* [SOURCE DATA]

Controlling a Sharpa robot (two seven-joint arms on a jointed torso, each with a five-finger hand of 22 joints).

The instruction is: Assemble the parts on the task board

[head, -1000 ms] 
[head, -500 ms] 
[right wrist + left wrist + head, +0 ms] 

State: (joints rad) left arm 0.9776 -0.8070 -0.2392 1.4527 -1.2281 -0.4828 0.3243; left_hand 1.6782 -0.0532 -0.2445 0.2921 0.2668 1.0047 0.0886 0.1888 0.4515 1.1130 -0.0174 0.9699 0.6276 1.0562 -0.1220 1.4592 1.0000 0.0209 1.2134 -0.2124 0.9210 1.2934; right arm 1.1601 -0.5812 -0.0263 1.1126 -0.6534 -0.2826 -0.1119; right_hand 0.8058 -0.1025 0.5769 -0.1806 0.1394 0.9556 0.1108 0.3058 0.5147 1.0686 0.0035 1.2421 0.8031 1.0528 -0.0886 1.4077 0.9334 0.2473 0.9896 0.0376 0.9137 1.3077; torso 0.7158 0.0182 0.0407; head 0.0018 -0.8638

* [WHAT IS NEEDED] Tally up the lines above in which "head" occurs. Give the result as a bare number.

* [TASK SOLUTION] 4